A fruit cluster may contain 75 to 300 fruits and weigh 12 kilograms. Each trunk
produces about 7 bunches at the principal harvest and 3 at a secondary harvest.
Since 4 or 5 trunks are generally permitted to grow from each clump, the average
yield is about 90 kg per year, which with a spacing of 100 clumps per hectare
would indicate a potential of 9,000 kg/ha. Duke (1978) reported 3,500 kg/ha.
Labor cost for harvesting fruit is about 11.4% the total value of the crop.
Although grown in southern Central America and northern South America, pejibaye
is not extensively cultivated.

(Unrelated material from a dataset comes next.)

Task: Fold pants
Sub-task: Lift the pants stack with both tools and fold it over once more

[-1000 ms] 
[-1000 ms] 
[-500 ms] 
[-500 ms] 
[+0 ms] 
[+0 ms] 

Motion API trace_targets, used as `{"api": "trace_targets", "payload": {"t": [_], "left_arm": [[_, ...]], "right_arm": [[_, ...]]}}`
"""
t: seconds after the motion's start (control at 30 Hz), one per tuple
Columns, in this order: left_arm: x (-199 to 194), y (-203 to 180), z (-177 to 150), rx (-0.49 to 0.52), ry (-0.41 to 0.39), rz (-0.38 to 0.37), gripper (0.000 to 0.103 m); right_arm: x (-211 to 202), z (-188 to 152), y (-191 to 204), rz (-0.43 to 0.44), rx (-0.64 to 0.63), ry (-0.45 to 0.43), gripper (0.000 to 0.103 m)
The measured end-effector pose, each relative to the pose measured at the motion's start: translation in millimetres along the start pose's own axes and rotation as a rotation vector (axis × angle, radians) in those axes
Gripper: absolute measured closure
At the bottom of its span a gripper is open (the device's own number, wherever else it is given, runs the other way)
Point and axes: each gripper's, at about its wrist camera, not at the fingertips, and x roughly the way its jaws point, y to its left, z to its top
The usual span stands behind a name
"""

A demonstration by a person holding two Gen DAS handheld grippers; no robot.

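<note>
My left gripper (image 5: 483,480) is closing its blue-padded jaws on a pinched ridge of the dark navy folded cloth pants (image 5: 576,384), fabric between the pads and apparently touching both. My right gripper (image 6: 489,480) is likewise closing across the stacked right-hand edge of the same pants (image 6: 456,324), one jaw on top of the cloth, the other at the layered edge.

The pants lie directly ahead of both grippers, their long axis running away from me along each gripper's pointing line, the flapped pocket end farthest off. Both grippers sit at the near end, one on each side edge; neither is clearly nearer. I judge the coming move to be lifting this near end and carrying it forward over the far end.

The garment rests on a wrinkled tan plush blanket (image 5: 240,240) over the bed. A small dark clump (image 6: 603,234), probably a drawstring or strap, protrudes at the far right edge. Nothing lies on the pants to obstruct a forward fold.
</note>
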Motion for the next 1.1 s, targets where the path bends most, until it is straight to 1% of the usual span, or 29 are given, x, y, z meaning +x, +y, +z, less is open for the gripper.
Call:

There is much variability in the nutritional
components of the fruit; the red fruited variety contains the highest amount of
carotene. Some trees are found that produce a reddish oil on boiling which is
believed to be rich in carotene. Breeding should point to spineless trees,
bearing seedless fruit with a high carotene content. This would make the crop
more acceptable to the prospective grower and more nutritious and palatable to
the consumer. Palm heart yields of 1.2 MT/ha are reported in Brazil, 2 MT in
Costa Rica, where palm hearts are larger in general.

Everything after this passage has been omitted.